Put the collected categories of MeSH IDs in a line separated by a space. Save the category file as ‘categories.txt’ in the ‘input’ directory (see a sample of ‘Age Group’ MeSH IDs in the downloaded version of ‘categories.txt’ file). This algorithm automatically selects all descendent MeSH descriptors. An example of root nodes and descendants are presented in Figure 4.
Make sure that ‘mesh2pmid.json’ is in the ‘data’ directory. If the MeSH Tree has been updated with a different name (e.g., ‘meashtree2019.bin’) in ‘input’ directory, make sure that this is properly represented in the input data path in the ‘run_textube.py’ file.
Type ‘python run_textcube.py’ in the terminal to create a document data structure called Text-Cube. This creates a collection of documents (PMIDs) for each category. A single document (PMID) may fall under multiple categories, (see Table 3A, Table 3B, Figure 6A and Figure 7A).

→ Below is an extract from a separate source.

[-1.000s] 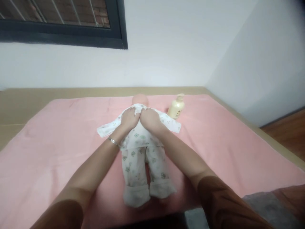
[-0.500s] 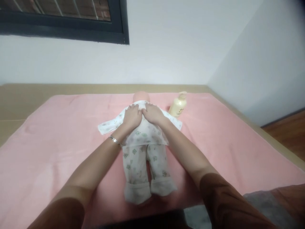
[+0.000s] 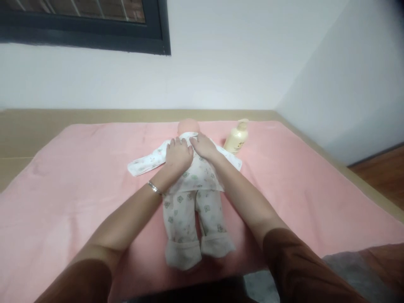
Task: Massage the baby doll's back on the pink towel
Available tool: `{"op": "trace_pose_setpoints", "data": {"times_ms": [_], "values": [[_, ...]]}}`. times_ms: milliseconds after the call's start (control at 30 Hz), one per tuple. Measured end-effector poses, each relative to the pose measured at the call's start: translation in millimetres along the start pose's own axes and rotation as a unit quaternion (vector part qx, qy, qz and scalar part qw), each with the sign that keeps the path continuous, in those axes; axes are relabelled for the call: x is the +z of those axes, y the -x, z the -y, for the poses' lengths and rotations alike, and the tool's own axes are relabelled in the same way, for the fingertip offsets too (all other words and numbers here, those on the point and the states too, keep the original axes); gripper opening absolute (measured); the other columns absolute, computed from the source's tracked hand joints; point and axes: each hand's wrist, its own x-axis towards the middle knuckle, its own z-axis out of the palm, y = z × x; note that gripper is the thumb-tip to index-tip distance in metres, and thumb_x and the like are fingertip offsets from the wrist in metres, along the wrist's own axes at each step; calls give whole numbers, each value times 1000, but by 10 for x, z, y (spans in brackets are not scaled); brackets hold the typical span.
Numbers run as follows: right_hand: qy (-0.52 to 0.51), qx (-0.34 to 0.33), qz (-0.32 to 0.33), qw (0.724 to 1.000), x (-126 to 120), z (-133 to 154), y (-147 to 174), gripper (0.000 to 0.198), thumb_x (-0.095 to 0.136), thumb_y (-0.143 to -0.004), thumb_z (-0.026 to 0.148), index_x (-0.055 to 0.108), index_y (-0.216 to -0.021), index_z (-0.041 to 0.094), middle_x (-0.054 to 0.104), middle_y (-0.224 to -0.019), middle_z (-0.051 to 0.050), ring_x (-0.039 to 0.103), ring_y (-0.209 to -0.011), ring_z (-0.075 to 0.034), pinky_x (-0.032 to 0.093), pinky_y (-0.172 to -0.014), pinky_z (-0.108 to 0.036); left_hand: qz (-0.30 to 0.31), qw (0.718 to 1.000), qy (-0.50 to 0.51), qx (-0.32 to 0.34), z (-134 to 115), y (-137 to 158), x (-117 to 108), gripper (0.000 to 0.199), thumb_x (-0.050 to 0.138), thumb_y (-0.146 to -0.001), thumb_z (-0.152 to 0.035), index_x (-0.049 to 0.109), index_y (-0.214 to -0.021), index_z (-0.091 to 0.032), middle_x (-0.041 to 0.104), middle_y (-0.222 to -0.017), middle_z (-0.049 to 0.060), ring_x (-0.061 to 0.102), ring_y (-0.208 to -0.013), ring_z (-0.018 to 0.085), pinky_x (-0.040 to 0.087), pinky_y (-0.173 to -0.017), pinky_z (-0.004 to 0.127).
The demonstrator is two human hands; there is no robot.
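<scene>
A baby doll (image 3: pixel 197 179) lies stretched out on a pink blanket (image 3: pixel 78 168), its bald head (image 3: pixel 188 126) at the far end and its face not visible. It wears a white printed top and matching trousers (image 3: pixel 179 214) with turned-up cuffs. My left hand (image 3: pixel 179 155) rests flat on the left side of its upper back, fingers spread. On the right side, by the shoulder, lies my right hand (image 3: pixel 203 146), palm down with the thumb pointing inward. Neither hand grasps anything. The doll's sleeves reach out to both sides.
A pale yellow pump bottle (image 3: pixel 236 139) stands on the blanket beyond the doll's right sleeve. Behind the blanket runs a tan edge (image 3: pixel 126 116) against a white wall (image 3: pixel 221 75). A dark-framed window (image 3: pixel 158 29) is at upper left, and wooden floor (image 3: pixel 381 176) shows at far right.
My left hand has shifted slightly to the right on the doll's back. My right hand has slid a little towards the neck and shoulder. The doll and bottle stay in place.
</scene>
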Motion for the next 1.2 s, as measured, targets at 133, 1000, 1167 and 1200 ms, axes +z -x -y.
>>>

Once Text-Cube creation step is completed, make sure that following data files are saved in the ‘data’ directory: (1) a cell to PMID table as “textcube_cell2pmid.json”, (2) a PMID to cell mapping table as “textcube_pmid2cell.json”, (3) a collection of all descendant MeSH terms for a cell as “meshterms_per_cat.json” (4) Text-Cube data statistics as “textcube_stat.txt”.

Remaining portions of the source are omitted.